• INSTRUCTIONS FOR THE TASK:
For this task, extract exactly the lines of the data below, from the line containing "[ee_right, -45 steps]" through the last one, with pictures left out.

○ ○ ○

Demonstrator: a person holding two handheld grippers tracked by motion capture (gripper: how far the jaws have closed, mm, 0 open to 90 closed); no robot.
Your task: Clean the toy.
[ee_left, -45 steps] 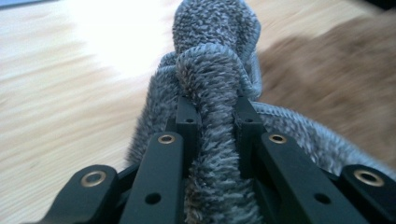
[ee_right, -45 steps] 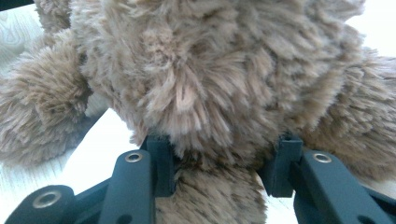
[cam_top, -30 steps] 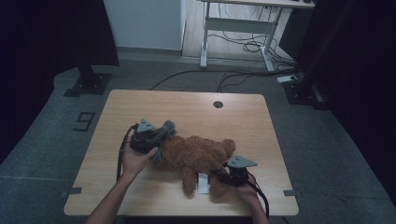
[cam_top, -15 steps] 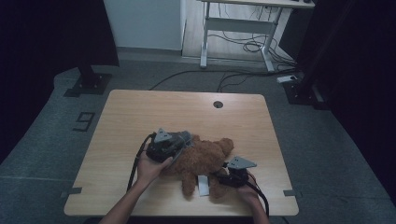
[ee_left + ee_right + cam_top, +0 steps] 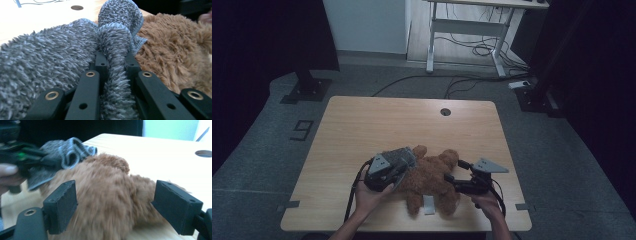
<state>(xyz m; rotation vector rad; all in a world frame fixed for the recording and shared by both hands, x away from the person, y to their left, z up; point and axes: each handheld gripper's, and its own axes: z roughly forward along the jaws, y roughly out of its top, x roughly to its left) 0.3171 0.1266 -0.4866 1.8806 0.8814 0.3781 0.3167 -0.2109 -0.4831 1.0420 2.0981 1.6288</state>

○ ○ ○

• ANSWER TO THIS PROBLEM:
[ee_right, -45 steps] 
[cam_top, -30 steps] 
[cam_top, -15 steps] 
[ee_left + ee_right + cam_top, +0 steps] 
<state>(xyz m; rotation vector rad; all in a world frame fixed for the recording and shared by both hands, x away from the person, y to their left, z up; point and axes: each handheld gripper's, and its own axes: z roughly forward along the jaws, y roughly out of its top, x roughly to its left) 0.3171 0.1266 -0.4866 1.8806 0.8814 0.3781 0.3167 -0.2109 -0.4831 1.0420 2.0981 1.6288</state>

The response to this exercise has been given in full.